About this exercise:
Reproduce, exactly and in full, only the lines below from the one containing "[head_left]" through the one containing "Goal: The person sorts".

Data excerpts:
▬▬▬
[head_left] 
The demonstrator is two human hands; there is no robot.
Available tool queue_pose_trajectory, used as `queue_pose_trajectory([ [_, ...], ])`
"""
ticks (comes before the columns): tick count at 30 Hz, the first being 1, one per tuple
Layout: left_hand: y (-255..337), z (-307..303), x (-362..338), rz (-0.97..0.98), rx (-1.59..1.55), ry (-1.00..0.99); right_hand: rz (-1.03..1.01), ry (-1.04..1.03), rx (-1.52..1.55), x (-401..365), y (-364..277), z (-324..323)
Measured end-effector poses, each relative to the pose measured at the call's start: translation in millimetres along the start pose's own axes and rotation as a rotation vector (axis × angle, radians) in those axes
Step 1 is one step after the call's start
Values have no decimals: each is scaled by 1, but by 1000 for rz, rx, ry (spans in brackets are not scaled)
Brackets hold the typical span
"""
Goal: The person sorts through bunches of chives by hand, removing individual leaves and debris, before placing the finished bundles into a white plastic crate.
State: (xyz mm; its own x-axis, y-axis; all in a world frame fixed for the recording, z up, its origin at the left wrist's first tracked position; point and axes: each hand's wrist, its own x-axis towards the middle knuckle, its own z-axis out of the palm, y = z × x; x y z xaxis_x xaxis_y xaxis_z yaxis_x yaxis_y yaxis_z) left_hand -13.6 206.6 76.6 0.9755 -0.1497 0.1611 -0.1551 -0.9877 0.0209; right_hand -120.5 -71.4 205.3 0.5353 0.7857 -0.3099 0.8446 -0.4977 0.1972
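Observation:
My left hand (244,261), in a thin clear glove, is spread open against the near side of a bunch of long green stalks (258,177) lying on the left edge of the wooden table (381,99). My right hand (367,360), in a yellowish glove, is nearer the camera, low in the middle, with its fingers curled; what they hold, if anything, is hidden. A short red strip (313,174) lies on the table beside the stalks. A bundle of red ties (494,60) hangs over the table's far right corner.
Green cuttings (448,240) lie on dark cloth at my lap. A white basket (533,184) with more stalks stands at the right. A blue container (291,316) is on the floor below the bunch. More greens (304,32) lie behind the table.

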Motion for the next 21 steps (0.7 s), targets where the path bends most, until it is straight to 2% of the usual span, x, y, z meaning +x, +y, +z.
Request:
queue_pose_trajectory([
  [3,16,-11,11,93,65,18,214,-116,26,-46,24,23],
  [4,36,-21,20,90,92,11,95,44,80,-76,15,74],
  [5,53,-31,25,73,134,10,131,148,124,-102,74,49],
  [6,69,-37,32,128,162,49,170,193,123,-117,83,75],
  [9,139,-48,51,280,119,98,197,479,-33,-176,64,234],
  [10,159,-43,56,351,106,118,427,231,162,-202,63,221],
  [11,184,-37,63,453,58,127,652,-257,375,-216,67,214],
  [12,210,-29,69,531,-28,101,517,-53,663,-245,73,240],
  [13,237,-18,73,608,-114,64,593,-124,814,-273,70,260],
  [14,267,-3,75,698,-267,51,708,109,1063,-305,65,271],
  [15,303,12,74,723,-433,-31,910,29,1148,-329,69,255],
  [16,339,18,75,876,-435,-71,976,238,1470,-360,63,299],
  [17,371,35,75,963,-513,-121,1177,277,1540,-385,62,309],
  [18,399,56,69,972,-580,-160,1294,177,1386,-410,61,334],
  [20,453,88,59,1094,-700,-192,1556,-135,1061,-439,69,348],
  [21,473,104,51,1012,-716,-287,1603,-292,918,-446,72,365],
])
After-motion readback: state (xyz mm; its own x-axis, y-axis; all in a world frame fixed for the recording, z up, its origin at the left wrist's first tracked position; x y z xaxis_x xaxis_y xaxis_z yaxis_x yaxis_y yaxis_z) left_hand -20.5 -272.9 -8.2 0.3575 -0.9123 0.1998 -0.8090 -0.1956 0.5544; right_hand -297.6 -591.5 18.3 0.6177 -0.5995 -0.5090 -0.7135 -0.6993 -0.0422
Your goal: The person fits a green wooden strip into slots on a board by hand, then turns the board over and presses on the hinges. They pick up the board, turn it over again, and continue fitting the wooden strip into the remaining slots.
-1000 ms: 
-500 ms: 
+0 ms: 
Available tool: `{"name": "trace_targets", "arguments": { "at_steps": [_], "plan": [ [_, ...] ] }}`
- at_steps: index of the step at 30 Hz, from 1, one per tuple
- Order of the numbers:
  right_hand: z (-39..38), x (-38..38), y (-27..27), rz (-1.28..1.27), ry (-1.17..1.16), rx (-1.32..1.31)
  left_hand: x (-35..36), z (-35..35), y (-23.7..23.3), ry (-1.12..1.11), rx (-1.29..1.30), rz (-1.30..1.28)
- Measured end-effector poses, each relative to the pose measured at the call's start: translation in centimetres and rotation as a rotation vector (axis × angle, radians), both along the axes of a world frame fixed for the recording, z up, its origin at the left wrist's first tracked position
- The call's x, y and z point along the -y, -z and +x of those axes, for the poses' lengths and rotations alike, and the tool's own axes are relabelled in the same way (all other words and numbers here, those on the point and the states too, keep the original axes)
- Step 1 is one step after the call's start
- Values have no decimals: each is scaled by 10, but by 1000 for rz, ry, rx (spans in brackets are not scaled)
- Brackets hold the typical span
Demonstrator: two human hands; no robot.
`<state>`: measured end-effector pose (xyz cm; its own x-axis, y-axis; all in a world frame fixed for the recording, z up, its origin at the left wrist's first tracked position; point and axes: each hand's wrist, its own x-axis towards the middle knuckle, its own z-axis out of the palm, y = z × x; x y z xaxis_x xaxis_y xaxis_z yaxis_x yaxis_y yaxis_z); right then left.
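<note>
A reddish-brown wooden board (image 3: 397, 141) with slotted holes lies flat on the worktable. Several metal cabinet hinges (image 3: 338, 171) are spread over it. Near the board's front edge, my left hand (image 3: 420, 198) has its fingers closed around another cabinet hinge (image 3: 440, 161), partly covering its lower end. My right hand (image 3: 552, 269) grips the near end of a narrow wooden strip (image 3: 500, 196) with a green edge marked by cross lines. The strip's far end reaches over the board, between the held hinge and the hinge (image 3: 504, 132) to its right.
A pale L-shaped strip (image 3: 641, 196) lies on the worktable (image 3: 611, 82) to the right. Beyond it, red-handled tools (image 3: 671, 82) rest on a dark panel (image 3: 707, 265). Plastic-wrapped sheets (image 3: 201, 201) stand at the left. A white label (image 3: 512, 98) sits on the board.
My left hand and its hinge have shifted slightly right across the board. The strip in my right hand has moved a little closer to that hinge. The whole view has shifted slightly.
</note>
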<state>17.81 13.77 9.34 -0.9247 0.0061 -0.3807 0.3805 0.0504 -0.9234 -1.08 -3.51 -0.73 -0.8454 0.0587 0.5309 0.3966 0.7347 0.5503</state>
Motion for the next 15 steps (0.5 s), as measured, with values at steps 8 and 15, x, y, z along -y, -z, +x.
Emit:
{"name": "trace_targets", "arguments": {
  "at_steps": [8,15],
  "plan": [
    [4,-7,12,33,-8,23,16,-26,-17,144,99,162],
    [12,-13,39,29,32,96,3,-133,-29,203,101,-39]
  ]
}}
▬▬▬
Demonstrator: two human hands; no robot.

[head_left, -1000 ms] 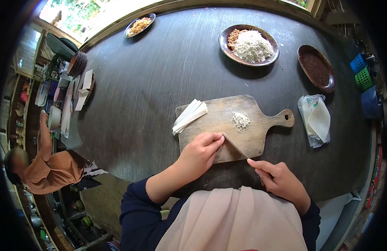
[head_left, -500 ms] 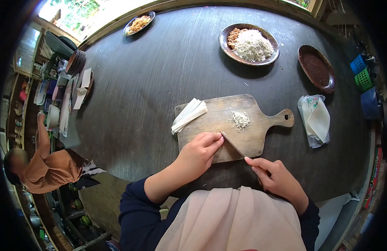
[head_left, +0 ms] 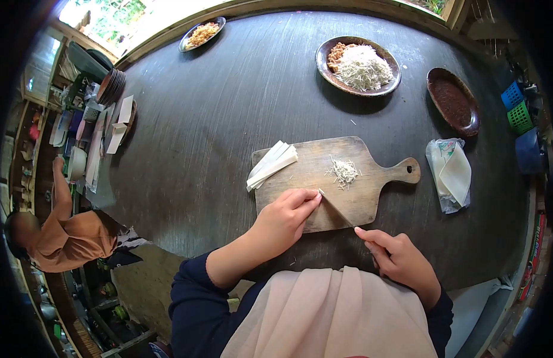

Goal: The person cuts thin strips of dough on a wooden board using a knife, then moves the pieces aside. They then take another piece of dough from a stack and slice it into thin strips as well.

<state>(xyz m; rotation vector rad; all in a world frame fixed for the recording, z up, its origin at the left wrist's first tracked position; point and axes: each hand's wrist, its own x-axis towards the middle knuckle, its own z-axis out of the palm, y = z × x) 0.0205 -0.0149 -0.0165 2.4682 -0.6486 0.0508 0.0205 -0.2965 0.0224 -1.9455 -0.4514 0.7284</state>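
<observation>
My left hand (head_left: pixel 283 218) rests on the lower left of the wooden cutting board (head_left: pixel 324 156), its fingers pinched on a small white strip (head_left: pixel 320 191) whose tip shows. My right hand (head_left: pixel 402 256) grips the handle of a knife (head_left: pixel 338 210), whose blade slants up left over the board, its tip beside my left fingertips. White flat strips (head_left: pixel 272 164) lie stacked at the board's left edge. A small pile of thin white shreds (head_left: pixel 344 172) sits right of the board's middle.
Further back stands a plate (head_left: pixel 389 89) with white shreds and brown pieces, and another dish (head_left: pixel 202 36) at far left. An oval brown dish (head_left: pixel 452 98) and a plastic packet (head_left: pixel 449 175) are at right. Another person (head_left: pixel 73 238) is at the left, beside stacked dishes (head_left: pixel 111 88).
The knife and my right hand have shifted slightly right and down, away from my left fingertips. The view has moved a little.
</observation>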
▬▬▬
Task solution:
[head_left] 
The demonstrator is two human hands; there is no robot.
Available tool queue_pose_trajectory, used as `queue_pose_trajectory([ [_, ...], ])`
"""
ticks (comes before the columns): tick count at 30 Hz, the first being 1, one per tuple
Layout: left_hand: y (-255..337), z (-307..303), x (-362..338), rz (-0.97..0.98), rx (-1.59..1.55), ry (-1.00..0.99); right_hand: rz (-1.03..1.01), ry (-1.04..1.03), rx (-1.52..1.55), x (-401..365), y (-364..277), z (-324..323)
Measured end-effector poses, each relative to the pose measured at the call's start: translation in millimetres along the start pose's own axes and rotation as a rotation vector (axis × angle, radians) in those axes
Step 1 is one step after the call's start
Values have no decimals: each is scaled by 1, but by 1000 for rz, rx, ry (spans in brackets are not scaled)
Brackets hold the typical span
"""
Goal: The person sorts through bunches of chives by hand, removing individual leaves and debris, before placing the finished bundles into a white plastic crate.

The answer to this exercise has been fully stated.